Cleves Delp knows a little something about attracting and keeping high-net-worth clients.
As the principal at Toledo, Ohio-based TDC Companies, Delp runs an organization with roughly $4 billion in in-force death benefit and $1 billion worth of assets under management. His firm has built relationships with hundreds of other advisors around the country, helping them offer more services to their own clients while creating a massive referral pipeline of affluent customers for TDC’s various companies.
Here, Delp shares seven of his top tips for finding and retaining high-end clients. (And for more on Delp, see Game changer: How Cleves Delp is building the agency of the future.)
1) Seek out other trusted advisors.
You can attempt to gain clients one at a time, but it’s better, of course, to be referred by a center of influence who works for clients you’re interested in meeting. This way, you come in with credibility, it’s more efficient, and you can immediately collaborate with the trusted advisor.
2) Tell targeted, trusted advisors how you can help them.
If you find a center of influence you would like to do business with, refrain from calling them for referrals. Instead, introduce yourself as someone who would like to learn more about their practice and their capabilities for the benefit of your clients. This, in turn, allows you to demonstrate your capabilities for them and their clients.
3) Don’t leave risk identification up to the client.
Especially for high-end clients, inoculate the risk related to your recommendation by clearly identifying those risks for the client. If a trusted advisor is willing to think about all of the possible risks associated with a transaction, then the client doesn’t have to.
4) Hire the best.
Surround yourself with folks in your organization who are better and different than you. Hire people with different skill sets, embrace them, and empower them to run their given discipline.

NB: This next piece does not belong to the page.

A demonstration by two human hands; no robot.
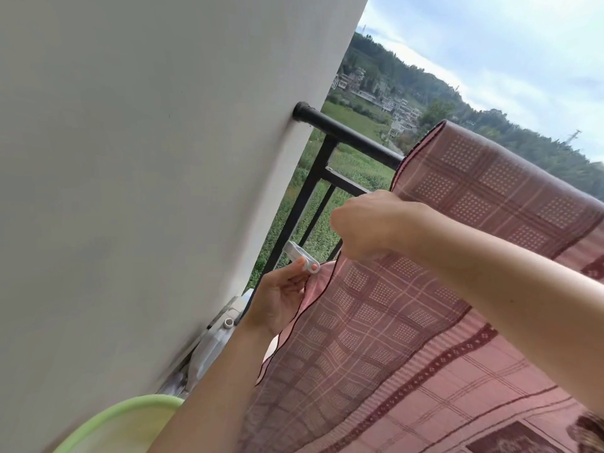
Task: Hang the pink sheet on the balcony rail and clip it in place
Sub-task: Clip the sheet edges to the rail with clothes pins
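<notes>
I have the sheet [441,305] draped over the rail [346,132], its pink checked cloth hanging down on my side and covering the bar from its left edge onward to the right. The bare stretch of black rail runs from that edge to the wall [147,158] on the left.

The right hand [366,223] reaches across the cloth to the sheet's left edge, just below the top bar. Its back faces me and its fingers are curled in, gripping the edge where the fabric bunches beneath it; the fingertips themselves are hidden.

The left hand [281,299] sits lower, beside the same edge, palm toward me. It pinches a white clip [302,261] between thumb and fingers, and the clip points up and to the left, close to the cloth. I cannot tell whether the clip touches the sheet.

A green basin [130,423] shows at the bottom left, and a white plastic object [215,338] stands against the foot of the wall.
</notes>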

5) You’re a trusted advisor … so act like one.
If your clients trust you, like you and think you’re smart, then they trust you, like you and think you’re smart. That’s true whether you’re providing advice that’s financial, family, personal or otherwise.
6) Don’t refer out. Refer in.
When you refer to another professional, it’s always best if that professional is inside your organization. However, if the professional works outside your organization, be in the meeting and have the meeting in your office.
7) Offer to help, no matter what.
If given the opportunity to help a client where you cannot benefit in any way … never miss that opportunity.